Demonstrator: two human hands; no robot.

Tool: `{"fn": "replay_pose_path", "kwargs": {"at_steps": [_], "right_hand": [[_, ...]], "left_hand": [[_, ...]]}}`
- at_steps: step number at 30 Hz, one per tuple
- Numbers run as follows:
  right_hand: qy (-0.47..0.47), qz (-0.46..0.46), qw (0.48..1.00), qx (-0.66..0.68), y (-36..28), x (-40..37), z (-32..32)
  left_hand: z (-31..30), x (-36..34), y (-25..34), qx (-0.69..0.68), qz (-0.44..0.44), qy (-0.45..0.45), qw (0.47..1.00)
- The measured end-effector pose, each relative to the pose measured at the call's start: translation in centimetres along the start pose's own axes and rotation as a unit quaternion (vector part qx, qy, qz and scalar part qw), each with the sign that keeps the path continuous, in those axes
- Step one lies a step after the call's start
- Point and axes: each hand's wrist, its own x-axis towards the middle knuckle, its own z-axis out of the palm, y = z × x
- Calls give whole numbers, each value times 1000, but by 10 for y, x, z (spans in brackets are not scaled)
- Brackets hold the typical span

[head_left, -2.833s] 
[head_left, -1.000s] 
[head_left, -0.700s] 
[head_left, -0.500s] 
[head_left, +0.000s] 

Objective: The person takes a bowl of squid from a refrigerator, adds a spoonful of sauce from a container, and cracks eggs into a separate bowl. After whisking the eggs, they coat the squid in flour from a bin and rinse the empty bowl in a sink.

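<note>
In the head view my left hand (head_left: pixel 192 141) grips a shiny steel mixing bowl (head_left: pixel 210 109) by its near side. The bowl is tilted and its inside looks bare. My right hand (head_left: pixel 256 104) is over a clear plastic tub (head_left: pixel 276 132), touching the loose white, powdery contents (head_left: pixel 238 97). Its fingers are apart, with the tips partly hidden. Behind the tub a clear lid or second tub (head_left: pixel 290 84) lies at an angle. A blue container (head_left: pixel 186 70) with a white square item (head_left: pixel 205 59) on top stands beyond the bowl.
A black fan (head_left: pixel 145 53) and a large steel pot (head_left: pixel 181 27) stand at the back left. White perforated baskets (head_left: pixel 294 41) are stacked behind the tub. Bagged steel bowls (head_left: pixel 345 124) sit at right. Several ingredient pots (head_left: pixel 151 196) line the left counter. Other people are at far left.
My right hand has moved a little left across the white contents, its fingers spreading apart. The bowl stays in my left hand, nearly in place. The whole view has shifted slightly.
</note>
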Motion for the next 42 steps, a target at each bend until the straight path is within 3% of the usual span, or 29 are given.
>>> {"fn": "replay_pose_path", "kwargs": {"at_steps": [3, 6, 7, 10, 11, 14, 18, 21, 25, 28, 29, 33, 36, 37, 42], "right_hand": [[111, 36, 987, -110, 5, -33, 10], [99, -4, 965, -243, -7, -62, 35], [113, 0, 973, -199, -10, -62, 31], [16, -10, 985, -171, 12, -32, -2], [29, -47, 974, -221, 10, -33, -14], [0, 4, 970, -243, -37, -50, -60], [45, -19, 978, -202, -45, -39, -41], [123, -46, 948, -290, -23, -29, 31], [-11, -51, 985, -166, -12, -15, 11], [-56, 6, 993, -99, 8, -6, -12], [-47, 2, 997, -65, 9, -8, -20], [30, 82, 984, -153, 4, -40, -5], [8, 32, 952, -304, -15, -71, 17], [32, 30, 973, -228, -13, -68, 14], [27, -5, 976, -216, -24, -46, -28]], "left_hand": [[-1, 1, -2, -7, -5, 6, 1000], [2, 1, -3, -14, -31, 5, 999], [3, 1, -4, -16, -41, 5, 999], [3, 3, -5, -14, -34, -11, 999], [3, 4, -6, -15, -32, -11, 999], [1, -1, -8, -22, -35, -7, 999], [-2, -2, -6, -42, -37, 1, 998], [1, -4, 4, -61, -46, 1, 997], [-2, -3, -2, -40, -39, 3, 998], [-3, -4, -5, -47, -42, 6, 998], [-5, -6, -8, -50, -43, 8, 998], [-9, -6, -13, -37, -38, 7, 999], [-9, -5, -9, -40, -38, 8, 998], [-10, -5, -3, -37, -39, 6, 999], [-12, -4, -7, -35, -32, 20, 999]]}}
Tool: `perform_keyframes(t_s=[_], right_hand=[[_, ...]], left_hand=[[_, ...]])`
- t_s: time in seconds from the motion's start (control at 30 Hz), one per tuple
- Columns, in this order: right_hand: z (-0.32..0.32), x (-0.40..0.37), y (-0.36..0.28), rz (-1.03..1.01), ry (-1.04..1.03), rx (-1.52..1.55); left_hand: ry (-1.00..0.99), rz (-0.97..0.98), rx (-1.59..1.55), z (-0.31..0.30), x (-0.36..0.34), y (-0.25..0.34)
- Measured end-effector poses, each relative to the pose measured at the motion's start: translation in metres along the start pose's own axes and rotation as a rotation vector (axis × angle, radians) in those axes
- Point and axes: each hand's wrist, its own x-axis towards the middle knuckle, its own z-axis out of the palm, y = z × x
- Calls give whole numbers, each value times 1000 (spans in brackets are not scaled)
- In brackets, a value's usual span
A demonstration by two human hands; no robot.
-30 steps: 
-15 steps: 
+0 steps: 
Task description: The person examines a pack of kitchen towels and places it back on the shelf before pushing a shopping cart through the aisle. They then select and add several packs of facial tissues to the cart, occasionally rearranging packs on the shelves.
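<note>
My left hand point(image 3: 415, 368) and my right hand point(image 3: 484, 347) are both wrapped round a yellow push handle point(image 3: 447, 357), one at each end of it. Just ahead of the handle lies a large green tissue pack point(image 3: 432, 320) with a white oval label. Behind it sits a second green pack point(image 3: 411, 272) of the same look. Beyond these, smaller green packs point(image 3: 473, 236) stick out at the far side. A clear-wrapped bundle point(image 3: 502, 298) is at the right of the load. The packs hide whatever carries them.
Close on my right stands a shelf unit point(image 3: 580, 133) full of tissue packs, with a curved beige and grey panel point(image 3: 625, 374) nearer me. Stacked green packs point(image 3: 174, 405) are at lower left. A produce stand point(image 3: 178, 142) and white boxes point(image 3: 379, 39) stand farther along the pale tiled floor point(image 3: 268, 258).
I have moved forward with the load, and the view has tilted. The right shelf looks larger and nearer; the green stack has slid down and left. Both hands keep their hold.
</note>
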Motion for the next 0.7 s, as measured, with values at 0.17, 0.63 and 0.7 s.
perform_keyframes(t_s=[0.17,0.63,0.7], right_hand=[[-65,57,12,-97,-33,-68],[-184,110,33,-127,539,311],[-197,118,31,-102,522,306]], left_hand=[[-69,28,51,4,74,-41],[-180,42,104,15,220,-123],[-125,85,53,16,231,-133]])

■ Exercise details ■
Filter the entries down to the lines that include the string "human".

■ Task response ■
Demonstrator: two human hands; no robot.
A demonstration by two human hands; no robot.

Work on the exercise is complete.